Project Silica was not intended to store data “that you [can] put in your house or play movies from” and was instead meant to “[build] storage that operates at the cloud-scale.” As Ant Rowstron, partner deputy lab director of Microsoft Research Cambridge put it, “the ground-breaking research may very well influence other research projects which might eventually lead to new methods of storing personal data.” Perhaps a few years from now, quartz glass may become the industry standard for storing data, and it won’t be strange to use it to pass on information to future family members!

What are the impacts and importance of this technology?

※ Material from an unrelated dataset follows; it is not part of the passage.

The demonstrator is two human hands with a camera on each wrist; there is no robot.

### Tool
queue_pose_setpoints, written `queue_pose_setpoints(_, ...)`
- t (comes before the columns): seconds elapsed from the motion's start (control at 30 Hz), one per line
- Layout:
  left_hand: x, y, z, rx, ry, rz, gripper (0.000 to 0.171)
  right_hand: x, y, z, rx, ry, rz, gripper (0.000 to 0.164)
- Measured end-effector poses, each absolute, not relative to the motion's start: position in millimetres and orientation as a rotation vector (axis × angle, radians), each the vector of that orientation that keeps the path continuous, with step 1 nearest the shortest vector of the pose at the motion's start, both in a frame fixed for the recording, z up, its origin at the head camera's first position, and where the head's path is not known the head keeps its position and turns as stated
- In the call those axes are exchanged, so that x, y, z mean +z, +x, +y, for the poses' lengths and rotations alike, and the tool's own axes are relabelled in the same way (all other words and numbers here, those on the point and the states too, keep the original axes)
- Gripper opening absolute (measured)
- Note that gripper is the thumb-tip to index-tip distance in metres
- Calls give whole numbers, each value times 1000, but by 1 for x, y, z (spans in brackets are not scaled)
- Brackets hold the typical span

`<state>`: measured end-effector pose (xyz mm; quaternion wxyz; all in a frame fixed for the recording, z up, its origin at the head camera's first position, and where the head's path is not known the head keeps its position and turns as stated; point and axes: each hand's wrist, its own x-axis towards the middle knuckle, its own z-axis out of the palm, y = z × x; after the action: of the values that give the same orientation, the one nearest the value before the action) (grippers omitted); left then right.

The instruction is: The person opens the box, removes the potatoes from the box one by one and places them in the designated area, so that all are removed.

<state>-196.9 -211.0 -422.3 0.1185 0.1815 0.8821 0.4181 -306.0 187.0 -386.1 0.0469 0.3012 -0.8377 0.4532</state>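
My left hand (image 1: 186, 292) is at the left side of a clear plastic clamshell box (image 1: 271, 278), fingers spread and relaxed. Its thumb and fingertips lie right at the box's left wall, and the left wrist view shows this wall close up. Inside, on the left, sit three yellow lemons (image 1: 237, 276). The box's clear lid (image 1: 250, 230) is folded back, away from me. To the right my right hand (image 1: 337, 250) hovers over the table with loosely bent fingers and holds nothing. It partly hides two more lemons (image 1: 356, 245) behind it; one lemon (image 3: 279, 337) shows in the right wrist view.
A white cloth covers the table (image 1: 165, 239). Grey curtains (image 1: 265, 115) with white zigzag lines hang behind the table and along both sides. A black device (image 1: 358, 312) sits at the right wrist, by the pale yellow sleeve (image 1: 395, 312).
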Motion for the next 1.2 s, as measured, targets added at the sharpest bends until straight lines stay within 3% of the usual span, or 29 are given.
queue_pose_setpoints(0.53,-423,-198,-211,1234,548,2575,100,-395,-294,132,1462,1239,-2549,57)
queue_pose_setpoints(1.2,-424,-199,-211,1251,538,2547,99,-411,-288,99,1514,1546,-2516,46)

Not only is Project Silica a breakthrough in storing technology, it is environmentally-friendly as well. Because quartz glass doesn’t need the energy-intensive air conditioning to stay at a constant temperature and withstand the moisture in the air, the environmental footprint of large-scale data storage significantly lowers.

Another advantage is that there is less energy consumption by using quartz glass and maintaining it than with modern-day data centers. Additionally, the amount of plastic and other processed materials that are extremely damaging for the environment will be used far less because the data under Project Silica will be long-lasting, and there won’t be a need to keep copying it every so often on these materials. Because it is safe from extreme weathers, there will also be no need to make multiple copies of the same file, making it a healthier and a more sustainable method for the planet.

The impact of Project Silica is far-reaching. It is projected to be affordable and quite a step-up from previous methods of conserving data. The implementation of project Silica changes how we will share, handle, and store information and data both with each other and posterity.

Project Silica is still in the early days and has a long way to go in order to be used on a commercial level. However, there is no doubt that once it is ready to use, it will be an amazing, useful, and economical development.



  1. Ankit, G. (2019, November 7). Microsoft Project Silica - all you need to know. Gadgetscanner.

  2. Langston, J. (2019, November 4). Project Silica proof of concept stores Warner Bros. ‘Superman’ movie on quartz glass. Innovation Stories.

  3. Marc DeAngelis, M. (2019, November 4). Microsoft archived ‘Superman’ on its Project Silica glass storage medium. Engadget.